=== TASK ===
From the listing below, reproduce exactly the lines starting with the one with "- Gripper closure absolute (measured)" and going on through the one with "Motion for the", both ends kept. No picture is copied.
== DATASET EXTRACT ==
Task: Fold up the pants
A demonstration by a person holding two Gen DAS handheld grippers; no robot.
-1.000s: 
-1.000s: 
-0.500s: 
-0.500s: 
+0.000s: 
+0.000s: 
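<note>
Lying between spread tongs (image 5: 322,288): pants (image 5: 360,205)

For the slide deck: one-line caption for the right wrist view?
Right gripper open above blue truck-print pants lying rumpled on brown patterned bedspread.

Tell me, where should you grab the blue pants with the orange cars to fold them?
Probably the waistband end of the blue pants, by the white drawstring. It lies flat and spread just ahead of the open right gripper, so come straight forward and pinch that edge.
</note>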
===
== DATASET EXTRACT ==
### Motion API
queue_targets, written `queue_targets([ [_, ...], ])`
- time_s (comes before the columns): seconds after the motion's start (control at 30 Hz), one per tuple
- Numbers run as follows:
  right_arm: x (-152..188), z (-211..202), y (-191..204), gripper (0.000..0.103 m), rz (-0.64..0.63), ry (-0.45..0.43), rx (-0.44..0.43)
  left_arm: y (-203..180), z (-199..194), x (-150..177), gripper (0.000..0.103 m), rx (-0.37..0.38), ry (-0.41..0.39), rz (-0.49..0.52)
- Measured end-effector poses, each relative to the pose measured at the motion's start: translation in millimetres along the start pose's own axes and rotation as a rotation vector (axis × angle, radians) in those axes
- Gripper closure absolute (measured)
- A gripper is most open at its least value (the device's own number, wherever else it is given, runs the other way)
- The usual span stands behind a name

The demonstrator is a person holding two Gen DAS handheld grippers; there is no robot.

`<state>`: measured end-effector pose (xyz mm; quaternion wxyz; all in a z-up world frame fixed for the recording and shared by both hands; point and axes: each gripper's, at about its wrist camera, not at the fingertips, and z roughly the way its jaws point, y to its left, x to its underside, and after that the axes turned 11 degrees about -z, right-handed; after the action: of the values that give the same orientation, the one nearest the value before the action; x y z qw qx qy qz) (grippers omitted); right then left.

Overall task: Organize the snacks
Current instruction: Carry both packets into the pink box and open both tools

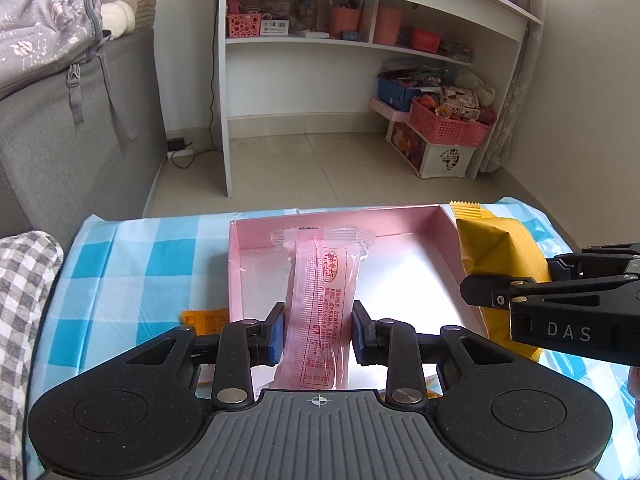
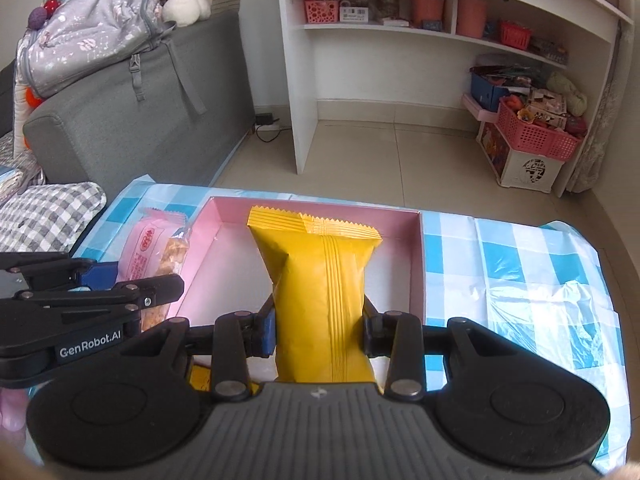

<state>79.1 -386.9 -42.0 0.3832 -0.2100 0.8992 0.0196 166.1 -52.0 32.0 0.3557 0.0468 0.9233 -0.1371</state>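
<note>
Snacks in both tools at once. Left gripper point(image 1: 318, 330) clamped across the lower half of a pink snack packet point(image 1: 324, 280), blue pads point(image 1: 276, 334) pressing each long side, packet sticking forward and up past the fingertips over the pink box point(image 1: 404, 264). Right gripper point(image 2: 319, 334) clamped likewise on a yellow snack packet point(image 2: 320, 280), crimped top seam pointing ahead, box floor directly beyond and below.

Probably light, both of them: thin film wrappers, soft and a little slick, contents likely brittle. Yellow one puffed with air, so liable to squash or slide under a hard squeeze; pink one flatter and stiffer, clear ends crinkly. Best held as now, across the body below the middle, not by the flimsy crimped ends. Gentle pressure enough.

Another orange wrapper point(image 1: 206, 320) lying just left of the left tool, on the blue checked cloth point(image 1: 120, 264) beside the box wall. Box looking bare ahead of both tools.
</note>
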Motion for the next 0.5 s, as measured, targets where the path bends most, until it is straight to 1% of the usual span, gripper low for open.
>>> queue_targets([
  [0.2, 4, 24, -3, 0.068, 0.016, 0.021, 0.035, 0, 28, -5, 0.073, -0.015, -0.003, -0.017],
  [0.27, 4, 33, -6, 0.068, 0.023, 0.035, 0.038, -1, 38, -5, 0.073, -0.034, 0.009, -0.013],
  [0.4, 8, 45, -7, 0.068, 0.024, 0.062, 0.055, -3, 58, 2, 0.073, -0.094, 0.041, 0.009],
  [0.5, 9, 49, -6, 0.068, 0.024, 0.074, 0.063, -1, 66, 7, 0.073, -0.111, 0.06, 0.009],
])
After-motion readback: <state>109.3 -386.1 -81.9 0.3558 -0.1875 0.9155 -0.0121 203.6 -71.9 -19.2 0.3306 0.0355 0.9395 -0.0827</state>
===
=== WRITTEN RESPONSE ===
- Gripper closure absolute (measured)
- A gripper is most open at its least value (the device's own number, wherever else it is given, runs the other way)
- The usual span stands behind a name

The demonstrator is a person holding two Gen DAS handheld grippers; there is no robot.

`<state>`: measured end-effector pose (xyz mm; quaternion wxyz; all in a z-up world frame fixed for the recording and shared by both hands; point and axes: each gripper's, at about its wrist camera, not at the fingertips, and z roughly the way its jaws point, y to its left, x to its underside, and after that the axes turned 11 degrees about -z, right-handed; after the action: of the values that give the same orientation, the one nearest the value before the action; x y z qw qx qy qz) (grippers omitted); right then left.

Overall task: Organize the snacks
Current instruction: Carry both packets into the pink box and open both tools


<state>79.1 -386.9 -42.0 0.3832 -0.2100 0.8992 0.0196 166.1 -52.0 32.0 0.3557 0.0468 0.9233 -0.1371</state>
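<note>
Snacks in both tools at once. Left gripper point(image 1: 318, 330) clamped across the lower half of a pink snack packet point(image 1: 324, 280), blue pads point(image 1: 276, 334) pressing each long side, packet sticking forward and up past the fingertips over the pink box point(image 1: 404, 264). Right gripper point(image 2: 319, 334) clamped likewise on a yellow snack packet point(image 2: 320, 280), crimped top seam pointing ahead, box floor directly beyond and below.

Probably light, both of them: thin film wrappers, soft and a little slick, contents likely brittle. Yellow one puffed with air, so liable to squash or slide under a hard squeeze; pink one flatter and stiffer, clear ends crinkly. Best held as now, across the body below the middle, not by the flimsy crimped ends. Gentle pressure enough.

Another orange wrapper point(image 1: 206, 320) lying just left of the left tool, on the blue checked cloth point(image 1: 120, 264) beside the box wall. Box looking bare ahead of both tools.
</note>
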Motion for the next 0.5 s, as measured, targets where the path bends most, until it is straight to 1% of the usual span, gripper low for open.

No more work is needed on this answer.